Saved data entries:
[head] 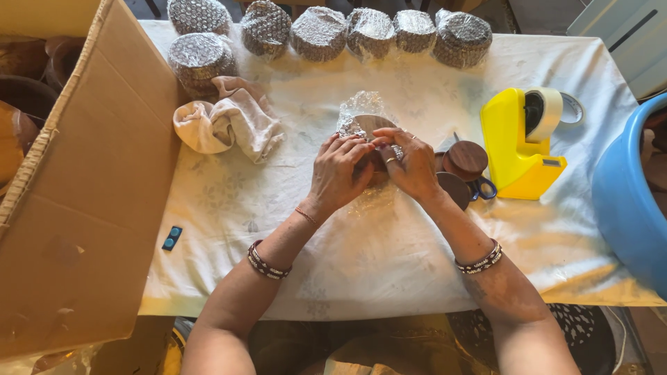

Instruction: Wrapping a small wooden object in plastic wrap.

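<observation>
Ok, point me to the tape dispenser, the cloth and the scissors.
tape dispenser (515, 149): head view, on its yellow body.
cloth (233, 123): head view, middle of the crumpled fabric.
scissors (484, 188): head view, on the blue handle loop.

A desk (229, 208) fills the middle of the view, covered by a pale cloth with a faint leaf pattern. Warm light falls across it — yellowish along the near edge toward 5 o'clock, cooler at the far side. At 9 o'clock a large open cardboard box (83, 208) leans against the desk's edge, its flap raised. At 3 o'clock the curved rim of a blue plastic tub (629, 201) stands just beside the desk. At 1 o'clock — a pale grey panel (625, 35) with a dark slot, partly cut off.
</observation>
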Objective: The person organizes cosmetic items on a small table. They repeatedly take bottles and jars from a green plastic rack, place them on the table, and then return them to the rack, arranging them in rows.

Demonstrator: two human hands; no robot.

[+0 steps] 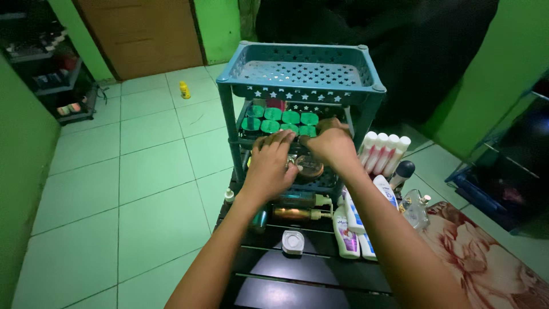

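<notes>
On the rack's [366,109] middle shelf, green-lidded jars [280,121] were ranged just beyond both hands. The left hand [270,166] was curled palm-down, its grasp unseen; the right hand [333,144], nearer, had fingers bent, contents hidden.

1. Green-lidded jars [280,121]: round, upright, packed in two rows on the blue rack's middle shelf.
2. Brown round compact [309,166]: lies flat on the lower shelf, partly hidden.
</notes>
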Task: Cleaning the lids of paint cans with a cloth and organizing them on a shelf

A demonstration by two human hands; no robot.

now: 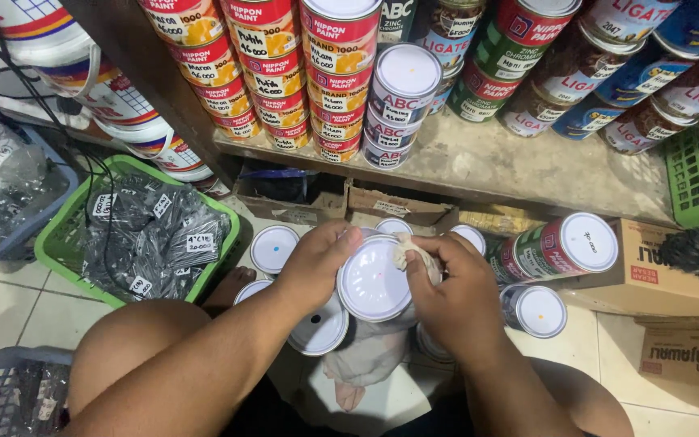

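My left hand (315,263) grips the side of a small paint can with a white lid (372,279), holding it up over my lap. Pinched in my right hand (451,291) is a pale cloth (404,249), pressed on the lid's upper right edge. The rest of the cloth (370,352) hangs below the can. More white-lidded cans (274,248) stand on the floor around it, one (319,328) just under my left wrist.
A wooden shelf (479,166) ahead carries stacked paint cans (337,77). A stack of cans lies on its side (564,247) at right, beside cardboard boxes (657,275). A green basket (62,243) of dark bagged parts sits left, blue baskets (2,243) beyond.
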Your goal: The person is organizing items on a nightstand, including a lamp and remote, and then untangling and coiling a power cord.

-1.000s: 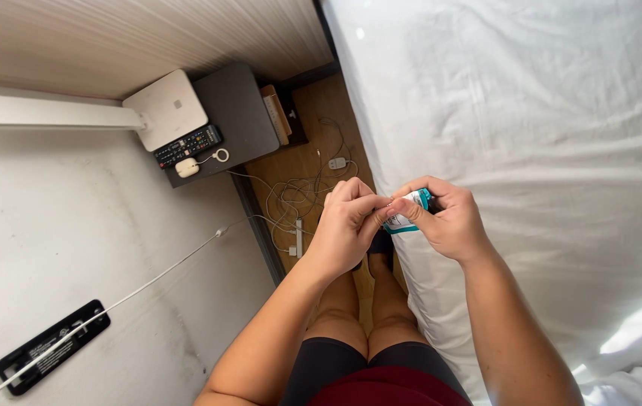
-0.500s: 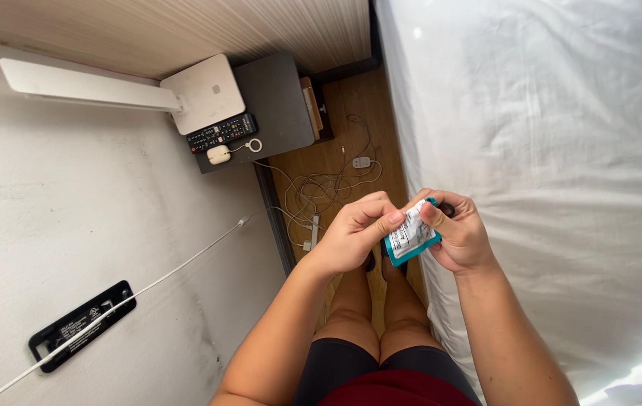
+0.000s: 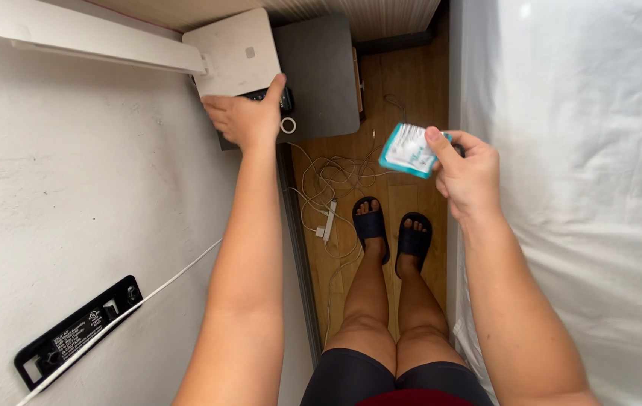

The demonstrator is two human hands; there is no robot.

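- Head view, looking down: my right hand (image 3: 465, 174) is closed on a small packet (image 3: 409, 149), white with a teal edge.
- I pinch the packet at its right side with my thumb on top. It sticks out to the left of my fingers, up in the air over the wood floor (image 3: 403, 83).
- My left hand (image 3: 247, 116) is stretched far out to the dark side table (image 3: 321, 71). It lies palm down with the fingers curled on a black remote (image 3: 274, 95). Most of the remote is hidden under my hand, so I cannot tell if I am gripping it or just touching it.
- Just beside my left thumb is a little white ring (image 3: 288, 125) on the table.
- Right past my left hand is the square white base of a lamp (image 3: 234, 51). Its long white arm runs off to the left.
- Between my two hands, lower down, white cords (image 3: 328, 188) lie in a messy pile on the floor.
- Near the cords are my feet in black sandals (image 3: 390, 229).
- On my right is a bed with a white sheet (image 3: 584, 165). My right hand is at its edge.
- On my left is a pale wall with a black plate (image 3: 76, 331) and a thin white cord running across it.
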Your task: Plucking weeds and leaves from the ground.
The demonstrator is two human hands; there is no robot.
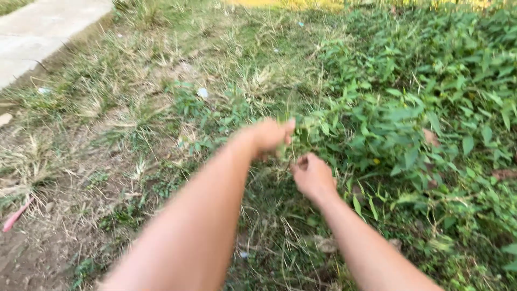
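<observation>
head view: leafy stems [344, 126] in both fists

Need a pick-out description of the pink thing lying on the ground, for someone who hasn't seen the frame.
Start at the concrete path in the upper left corner and go down the left edge, past dry grass, to bare dirt. The pink stick-like object lies there slanted, well left of both hands. It is the only pink thing among browns and greens.

No packages, labels, signs or screens in view
</observation>
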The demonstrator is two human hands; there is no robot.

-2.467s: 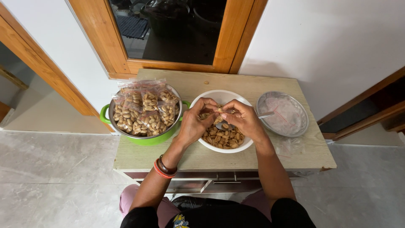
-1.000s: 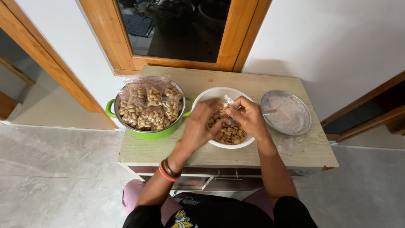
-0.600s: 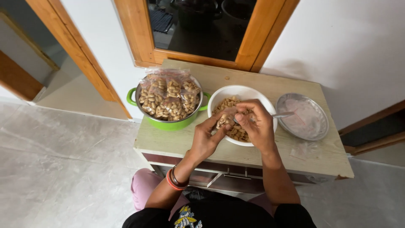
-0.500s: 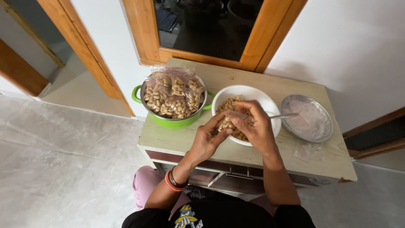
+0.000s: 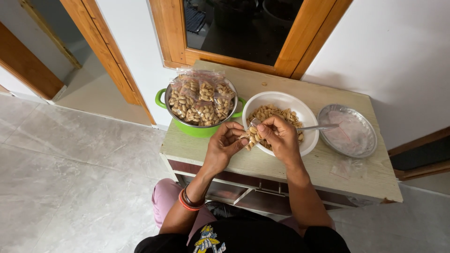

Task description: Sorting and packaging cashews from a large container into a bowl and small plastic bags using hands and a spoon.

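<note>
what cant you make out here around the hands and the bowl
- Small clear bag of peanuts, head view: its mouth is covered by the right hand and left hand.
- Spoon: its scoop end is hidden behind the right hand.
- Steel plate: the clear contents are too faint to identify.

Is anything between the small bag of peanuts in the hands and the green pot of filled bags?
Nothing visible. Both the left hand and right hand hold the small clear plastic bag of peanuts over the white bowl's near rim. The green pot of filled bags sits just left, with open tabletop between.
</note>
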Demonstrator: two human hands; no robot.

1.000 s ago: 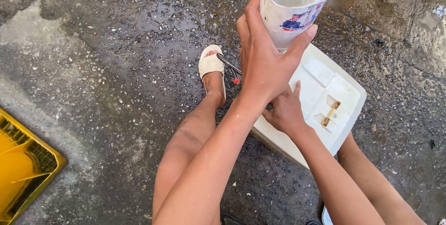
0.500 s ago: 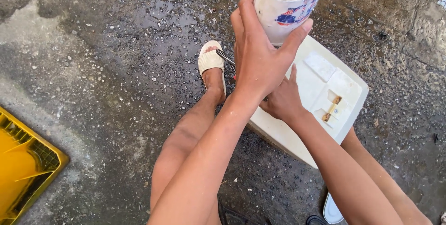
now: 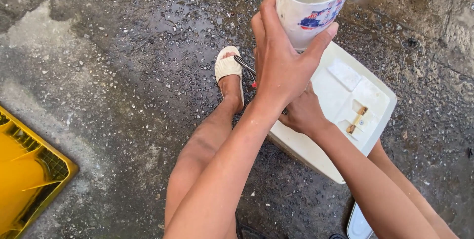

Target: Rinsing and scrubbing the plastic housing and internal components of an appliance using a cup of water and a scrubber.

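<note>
Cup point(image 3: 311, 9) higher, perhaps, in left hand point(image 3: 281, 66).

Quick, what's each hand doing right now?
Left hand: closed around the white cup, holding it up.
Right hand: resting on the white box; the left arm hides its fingers, so open or closed cannot be told.

- You are looking down at wet, pebbly concrete ground point(image 3: 123, 71), glistening darkest toward twelve o'clock.
- A yellow plastic crate point(image 3: 29, 180) is sitting at eight o'clock, cut off by the frame edge.
- Your cream sandal point(image 3: 228, 66) is resting on the ground near centre, toes pointing to twelve.
- A second pale shoe point(image 3: 358, 224) is peeking in at five o'clock.
</note>
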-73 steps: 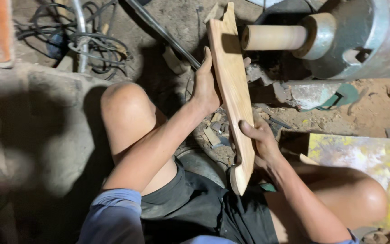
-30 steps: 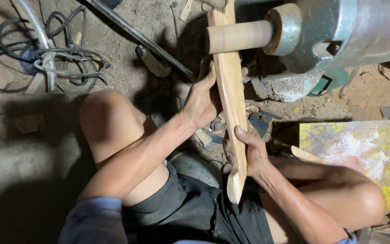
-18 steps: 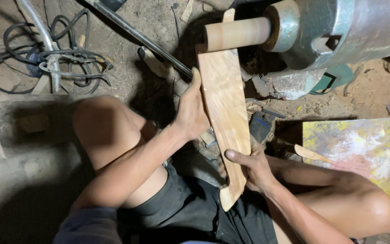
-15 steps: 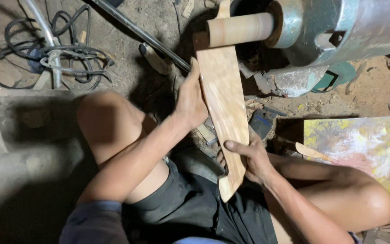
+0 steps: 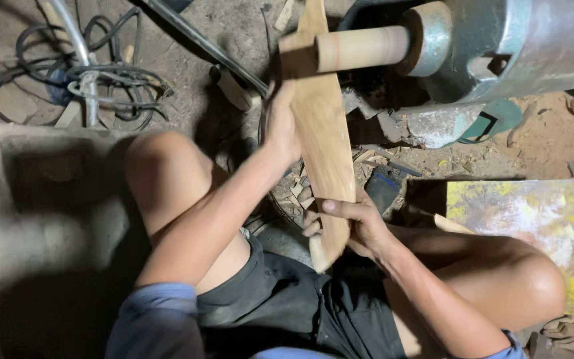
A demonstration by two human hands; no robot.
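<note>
I hold a long flat wooden board [image 5: 327,139] upright between my knees, its upper part under the tan cylindrical drum [image 5: 360,48] of a grey-blue motor machine [image 5: 519,46]. My left hand [image 5: 280,123] grips the board's left edge near the top. My right hand [image 5: 353,223] clasps the lower part, thumb across its face. The board's top end runs out of view behind the drum.
Coiled black cables and a metal pipe [image 5: 84,80] lie at the upper left. A dark metal rod [image 5: 204,43] slants across the dusty floor. A yellow paint-stained panel [image 5: 533,226] lies right of my knee. Wood chips [image 5: 367,159] litter the ground under the machine.
The board has turned from edge-on to showing its broad face, and has been pushed further up under the drum. Both hands have kept their hold, the right one shifting lower.
</note>
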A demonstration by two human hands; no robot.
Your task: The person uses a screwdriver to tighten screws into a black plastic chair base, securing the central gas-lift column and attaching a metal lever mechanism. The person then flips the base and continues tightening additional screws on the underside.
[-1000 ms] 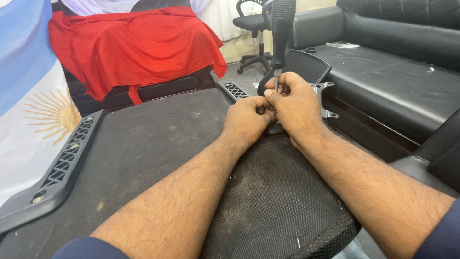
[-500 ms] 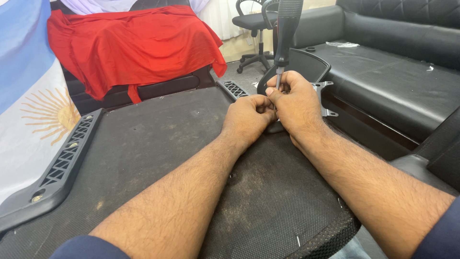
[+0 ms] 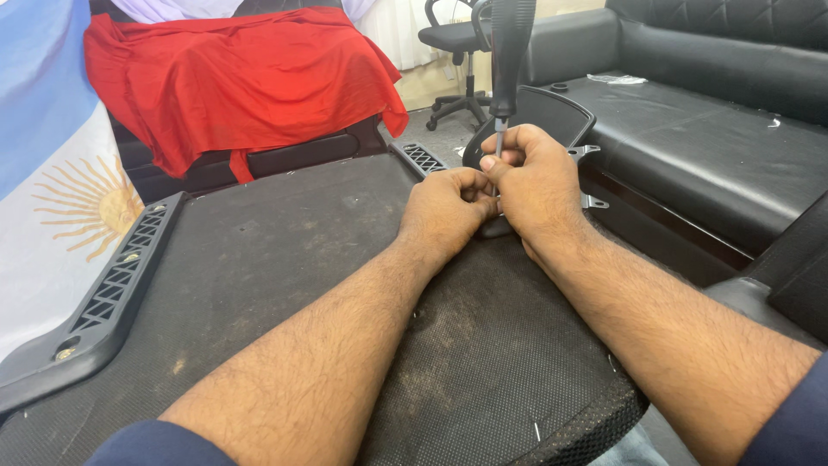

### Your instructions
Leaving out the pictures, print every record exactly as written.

### Problem solution
[head] 

Instruction: Wrapping a small wooden object in plastic wrap.

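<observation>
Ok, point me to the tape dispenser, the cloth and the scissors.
tape dispenser (515, 149): head view, on its yellow body.
cloth (233, 123): head view, middle of the crumpled fabric.
scissors (484, 188): head view, on the blue handle loop.

A desk (229, 208) fills the middle of the view, covered by a pale cloth with a faint leaf pattern. Warm light falls across it — yellowish along the near edge toward 5 o'clock, cooler at the far side. At 9 o'clock a large open cardboard box (83, 208) leans against the desk's edge, its flap raised. At 3 o'clock the curved rim of a blue plastic tub (629, 201) stands just beside the desk. At 1 o'clock — a pale grey panel (625, 35) with a dark slot, partly cut off.
</observation>
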Objective: The person organizes cosmetic items on a small table. They repeatedly take bottles and jars from a green plastic rack, place them on the table, and then return them to the rack, arranging them in rows.

Demonstrator: two human hands; no robot.

[+0 steps] 

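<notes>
On the rack's [366,109] middle shelf, green-lidded jars [280,121] were ranged just beyond both hands. The left hand [270,166] was curled palm-down, its grasp unseen; the right hand [333,144], nearer, had fingers bent, contents hidden.

1. Green-lidded jars [280,121]: round, upright, packed in two rows on the blue rack's middle shelf.
2. Brown round compact [309,166]: lies flat on the lower shelf, partly hidden.
</notes>
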Task: Cleaning the lids of paint cans with a cloth and organizing them on a shelf

A demonstration by two human hands; no robot.

now: 

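My left hand (315,263) grips the side of a small paint can with a white lid (372,279), holding it up over my lap. Pinched in my right hand (451,291) is a pale cloth (404,249), pressed on the lid's upper right edge. The rest of the cloth (370,352) hangs below the can. More white-lidded cans (274,248) stand on the floor around it, one (319,328) just under my left wrist.
A wooden shelf (479,166) ahead carries stacked paint cans (337,77). A stack of cans lies on its side (564,247) at right, beside cardboard boxes (657,275). A green basket (62,243) of dark bagged parts sits left, blue baskets (2,243) beyond.
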Your goal: The person is organizing items on a nightstand, including a lamp and remote, and then untangling and coiling a power cord.

-1.000s: 
-0.500s: 
+0.000s: 

The demonstrator is two human hands; there is no robot.

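- Head view, looking down: my right hand (image 3: 465, 174) is closed on a small packet (image 3: 409, 149), white with a teal edge.
- I pinch the packet at its right side with my thumb on top. It sticks out to the left of my fingers, up in the air over the wood floor (image 3: 403, 83).
- My left hand (image 3: 247, 116) is stretched far out to the dark side table (image 3: 321, 71). It lies palm down with the fingers curled on a black remote (image 3: 274, 95). Most of the remote is hidden under my hand, so I cannot tell if I am gripping it or just touching it.
- Just beside my left thumb is a little white ring (image 3: 288, 125) on the table.
- Right past my left hand is the square white base of a lamp (image 3: 234, 51). Its long white arm runs off to the left.
- Between my two hands, lower down, white cords (image 3: 328, 188) lie in a messy pile on the floor.
- Near the cords are my feet in black sandals (image 3: 390, 229).
- On my right is a bed with a white sheet (image 3: 584, 165). My right hand is at its edge.
- On my left is a pale wall with a black plate (image 3: 76, 331) and a thin white cord running across it.
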Your task: Plucking weeds and leaves from the ground.
The demonstrator is two human hands; there is no robot.
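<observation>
head view: leafy stems [344, 126] in both fists

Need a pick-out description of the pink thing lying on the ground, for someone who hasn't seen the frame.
Start at the concrete path in the upper left corner and go down the left edge, past dry grass, to bare dirt. The pink stick-like object lies there slanted, well left of both hands. It is the only pink thing among browns and greens.

No packages, labels, signs or screens in view
</observation>
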The demonstrator is two human hands; there is no robot.

-2.467s: 
-1.000s: 
-0.600s: 
-0.500s: 
+0.000s: 

Task description: Sorting and packaging cashews from a large container into a bowl and small plastic bags using hands and a spoon.

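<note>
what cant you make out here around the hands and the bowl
- Small clear bag of peanuts, head view: its mouth is covered by the right hand and left hand.
- Spoon: its scoop end is hidden behind the right hand.
- Steel plate: the clear contents are too faint to identify.

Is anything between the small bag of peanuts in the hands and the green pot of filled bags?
Nothing visible. Both the left hand and right hand hold the small clear plastic bag of peanuts over the white bowl's near rim. The green pot of filled bags sits just left, with open tabletop between.
</note>
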Demonstrator: two human hands; no robot.

1.000 s ago: 
0.500 s ago: 
now: 

Target: Rinsing and scrubbing the plastic housing and internal components of an appliance using a cup of water and a scrubber.

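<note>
Cup point(image 3: 311, 9) higher, perhaps, in left hand point(image 3: 281, 66).

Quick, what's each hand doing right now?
Left hand: closed around the white cup, holding it up.
Right hand: resting on the white box; the left arm hides its fingers, so open or closed cannot be told.

- You are looking down at wet, pebbly concrete ground point(image 3: 123, 71), glistening darkest toward twelve o'clock.
- A yellow plastic crate point(image 3: 29, 180) is sitting at eight o'clock, cut off by the frame edge.
- Your cream sandal point(image 3: 228, 66) is resting on the ground near centre, toes pointing to twelve.
- A second pale shoe point(image 3: 358, 224) is peeking in at five o'clock.
</note>
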-73 steps: 
-30 steps: 
-18 steps: 
-15 steps: 
+0 steps: 
A demonstration by two human hands; no robot.
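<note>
I hold a long flat wooden board [image 5: 327,139] upright between my knees, its upper part under the tan cylindrical drum [image 5: 360,48] of a grey-blue motor machine [image 5: 519,46]. My left hand [image 5: 280,123] grips the board's left edge near the top. My right hand [image 5: 353,223] clasps the lower part, thumb across its face. The board's top end runs out of view behind the drum.
Coiled black cables and a metal pipe [image 5: 84,80] lie at the upper left. A dark metal rod [image 5: 204,43] slants across the dusty floor. A yellow paint-stained panel [image 5: 533,226] lies right of my knee. Wood chips [image 5: 367,159] litter the ground under the machine.
The board has turned from edge-on to showing its broad face, and has been pushed further up under the drum. Both hands have kept their hold, the right one shifting lower.
</note>
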A demonstration by two human hands; no robot.
Your task: The person uses a screwdriver to tighten screws into a black plastic chair base, securing the central gas-lift column and attaching a metal lever mechanism. The person then flips the base and continues tightening additional screws on the underside.
[-1000 ms] 
[-500 ms] 
[+0 ms] 

The output is finished, and nothing else is needed.